Wednesday, May 13, 2015

I can only help those who help themselves. Put in the work.

People are always asking me for help. I get multiple messages a week.

'Help me be a gentler parent"

"Help me learn to breastfeed"

That was just this week.

It's not that simple. First off, I'm one person. That's a lot of responsibility. When I was learning these things I went to large groups about them and I read EVERYTHING. I read all the stories and the arguments and why this wouldn't work or why it would work and then I joined more groups and read more stuff. I heard anecdotal stories, and watched videos, and read linked articles. I begin to recognize those parents whose relationships I wanted to emulate and I stalked their posts in these groups. I stalked their advice.

Moving away from the authoritarian parent I was and hitting my children wasn't a single step. It was a lot of steps and sometimes I took a step backwards and then I went forwards again.

I use to say that I started whole life or radical unschooling a couple years ago but in truth I don't know if I can point to an exact point when I got it. I think even now I'm going to make mistakes and I'm maybe not doing it 100%. I've said ok, no limits on screens and then a month later been like, never mind, I'm fucking this up so bad so now we have limits again or maybe we have less limits but still some limits like bedtime. It took me almost this full time to get to a REAL no limits situation.

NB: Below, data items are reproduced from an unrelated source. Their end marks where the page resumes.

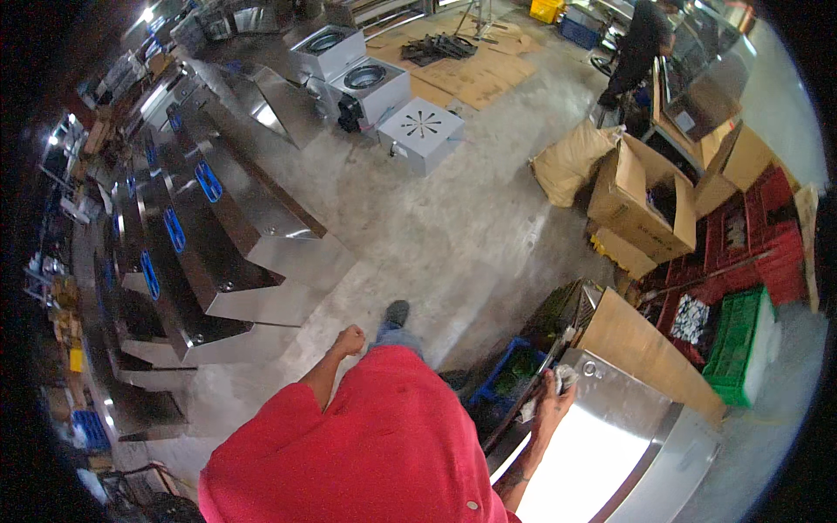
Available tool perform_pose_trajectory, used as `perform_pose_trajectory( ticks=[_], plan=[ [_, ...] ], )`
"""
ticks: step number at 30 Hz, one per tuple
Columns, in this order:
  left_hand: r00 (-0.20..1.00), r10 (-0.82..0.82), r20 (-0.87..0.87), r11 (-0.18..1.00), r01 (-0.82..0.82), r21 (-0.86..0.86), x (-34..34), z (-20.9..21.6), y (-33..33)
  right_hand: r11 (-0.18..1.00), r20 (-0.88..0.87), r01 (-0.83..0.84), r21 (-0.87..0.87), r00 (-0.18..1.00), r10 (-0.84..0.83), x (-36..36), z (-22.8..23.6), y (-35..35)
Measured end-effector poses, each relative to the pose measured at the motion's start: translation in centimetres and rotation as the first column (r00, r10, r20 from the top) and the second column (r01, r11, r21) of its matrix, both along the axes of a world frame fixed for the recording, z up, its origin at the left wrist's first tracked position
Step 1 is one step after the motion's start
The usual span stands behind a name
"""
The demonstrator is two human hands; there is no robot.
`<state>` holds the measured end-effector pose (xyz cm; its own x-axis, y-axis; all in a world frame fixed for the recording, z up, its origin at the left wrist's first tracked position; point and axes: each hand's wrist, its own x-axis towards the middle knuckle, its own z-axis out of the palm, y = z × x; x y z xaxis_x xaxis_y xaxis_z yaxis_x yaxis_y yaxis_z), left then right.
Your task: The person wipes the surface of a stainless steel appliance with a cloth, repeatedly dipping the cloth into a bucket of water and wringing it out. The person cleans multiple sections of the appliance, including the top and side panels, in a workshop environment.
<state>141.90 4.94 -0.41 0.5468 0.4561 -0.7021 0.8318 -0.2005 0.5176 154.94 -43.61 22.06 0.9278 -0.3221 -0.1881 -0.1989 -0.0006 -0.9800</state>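
Rag (558,380), pale and crumpled, sits bunched under the right hand (553,397) at lower right of frame, pressed onto the upper corner of a steel panel (602,444). Fingers are curled over the cloth, pinching it against the metal. Panel's long axis runs from lower centre up toward right; its bright face tilts toward the camera, and the rag lies at its near upper edge, right-hand side only. Left hand (350,339) is well apart, at centre frame, closed in an empty fist over bare concrete floor (453,218). Beyond the panel: cardboard sheet (641,344), green crate (737,344), red crates (767,235). Left of frame, a row of steel cabinets (218,253). Far top right, another person (636,48) bends over.
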Motion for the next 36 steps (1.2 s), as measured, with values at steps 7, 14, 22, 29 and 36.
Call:
perform_pose_trajectory(
  ticks=[7, 14, 22, 29, 36],
  plan=[
    [0.971, 0.227, 0.081, 0.973, -0.230, 0.035, 0.4, -2.0, 5.8, 0.978, -0.110, -0.173, -0.117, 0.981, 0.160, 3.1, 4.7, 10.8],
    [0.969, 0.241, 0.047, 0.955, -0.246, 0.166, -5.1, -6.3, 16.4, 0.866, -0.115, -0.464, -0.189, 0.886, 0.449, 7.3, 0.4, 26.7],
    [0.809, 0.588, 0.004, 0.797, -0.579, -0.170, -10.2, -11.0, 25.6, 0.646, -0.355, -0.758, -0.086, 0.629, 0.691, 7.1, 3.8, 44.6],
    [0.666, 0.746, 0.030, 0.589, -0.638, -0.495, -9.2, -7.7, 26.8, 0.558, -0.401, -0.829, -0.039, 0.524, 0.751, 9.6, 2.2, 50.5],
    [0.644, 0.762, -0.070, 0.537, -0.689, -0.487, -9.4, -6.9, 26.9, 0.421, -0.479, -0.882, -0.209, 0.468, 0.743, 10.4, 2.5, 54.2]
  ],
)
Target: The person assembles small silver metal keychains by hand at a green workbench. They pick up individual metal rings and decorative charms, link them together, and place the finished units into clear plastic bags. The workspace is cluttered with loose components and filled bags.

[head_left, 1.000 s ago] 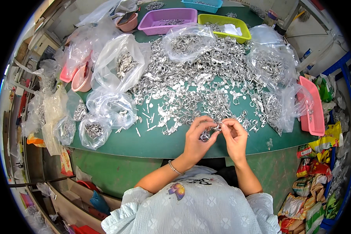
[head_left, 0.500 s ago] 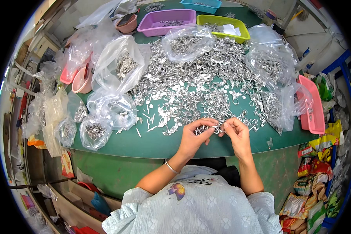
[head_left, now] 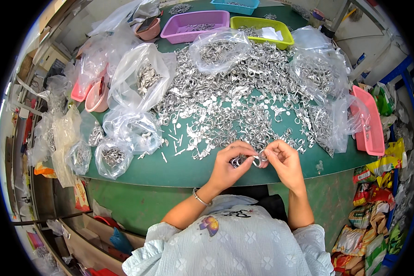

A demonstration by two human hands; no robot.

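metal rings [head_left: 253,160], pinched between both hands [head_left: 257,162]

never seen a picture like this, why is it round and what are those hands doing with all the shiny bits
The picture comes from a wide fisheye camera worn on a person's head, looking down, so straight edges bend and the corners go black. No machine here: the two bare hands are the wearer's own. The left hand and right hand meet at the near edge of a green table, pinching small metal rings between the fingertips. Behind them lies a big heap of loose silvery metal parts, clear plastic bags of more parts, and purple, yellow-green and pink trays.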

So you see, when you ask me for help it almost seems like too big of a job. Like, it would require more steps than I can even remember I took. I am so far removed from where you are. It's like..


A circle and you need to talk to someone a degree  in the circle from where you are while I'm standing on the complete opposite side.

This is interesting because Dr. Peter Grey at the conference talked about the same phenomenon in how children learn. Children learn best from other children. Someone asked why they can't learn from parents the same way. Don't get me wrong they do learn from parents (mainly as a role model) but it's just not the same as from other children. He described it to say that we learn better from someone closer to where we are. Some people that ask for my help need someone closer to where they are, someone who can still relate to their position. I don't mean to sound bigger or better than those people. I WAS those people. I am growing, changing, evolving..constantly searching for something better or bigger.

I also have to forgive myself often for focusing on one thing more than another. Our diets around here are not the best. I see friends who are very diet focused in their parenting and in their lives and I think I should focus a little in those areas but those parents aren't as focused in areas that I am. We all choose to focus ourselves in different directions and it's good to align with those heading in the same direction..and it's also good to know those who aren't so you can see what may be worthy in their journey to relate to your journey.